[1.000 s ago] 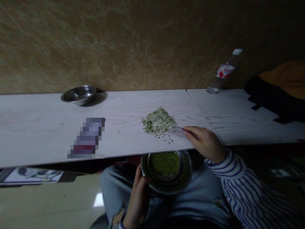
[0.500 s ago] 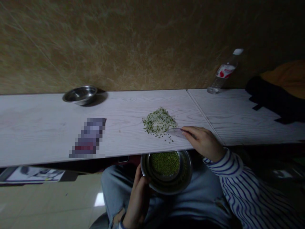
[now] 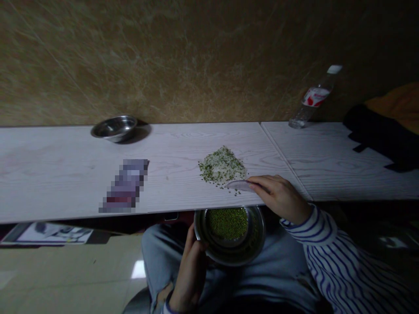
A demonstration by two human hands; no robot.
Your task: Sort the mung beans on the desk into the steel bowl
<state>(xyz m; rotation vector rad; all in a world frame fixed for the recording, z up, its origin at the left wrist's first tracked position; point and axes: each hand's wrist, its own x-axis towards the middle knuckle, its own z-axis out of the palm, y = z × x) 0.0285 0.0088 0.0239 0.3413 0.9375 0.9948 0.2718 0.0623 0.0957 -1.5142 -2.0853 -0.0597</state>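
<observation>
My left hand point(image 3: 193, 266) grips the left rim of a metal bowl point(image 3: 257, 237), held under the table's front edge above my lap. Green beans point(image 3: 228, 222), which look like mung beans, cover its bottom. My right hand point(image 3: 283, 196) pinches a thin, pale purplish scraper-like piece point(image 3: 241, 186), whose kind I cannot make out. Its edge rests on the table at the near side of a pile of white grains mixed with green beans point(image 3: 222, 165). A few loose beans lie in front of the pile, close to the scraper.
A second metal bowl point(image 3: 114, 129) stands at the back left of the white table point(image 3: 173, 144). A blurred-out flat item point(image 3: 126, 185) lies left of the pile. By the wall are a plastic bottle point(image 3: 314, 98) and, farther right, a dark and orange cloth item point(image 3: 386, 135).
My right hand has drawn the scraper slightly toward the front edge and lowered it flatter. The left hand still holds the bowl in the same place. The view has shifted a little.
</observation>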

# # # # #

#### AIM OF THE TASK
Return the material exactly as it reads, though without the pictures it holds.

#### TASK OUTPUT
[1.000 s ago] 
[0.500 s ago] 
[now] 
A demonstration by two human hands; no robot.
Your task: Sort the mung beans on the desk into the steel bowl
<state>(xyz m; rotation vector rad; all in a world frame fixed for the recording, z up, its origin at the left wrist's first tracked position; point and axes: each hand's wrist, its own x-axis towards the middle knuckle, its own z-axis out of the palm, y = z × x) 0.0285 0.0088 0.0239 0.3413 0.9375 0.9948 0.2718 0.0623 0.0957 -1.5142 -2.0853 -0.0597</state>
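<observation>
My left hand point(image 3: 193, 266) grips the left rim of a metal bowl point(image 3: 257, 237), held under the table's front edge above my lap. Green beans point(image 3: 228, 222), which look like mung beans, cover its bottom. My right hand point(image 3: 283, 196) pinches a thin, pale purplish scraper-like piece point(image 3: 241, 186), whose kind I cannot make out. Its edge rests on the table at the near side of a pile of white grains mixed with green beans point(image 3: 222, 165). A few loose beans lie in front of the pile, close to the scraper.
A second metal bowl point(image 3: 114, 129) stands at the back left of the white table point(image 3: 173, 144). A blurred-out flat item point(image 3: 126, 185) lies left of the pile. By the wall are a plastic bottle point(image 3: 314, 98) and, farther right, a dark and orange cloth item point(image 3: 386, 135).
My right hand has drawn the scraper slightly toward the front edge and lowered it flatter. The left hand still holds the bowl in the same place. The view has shifted a little.
</observation>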

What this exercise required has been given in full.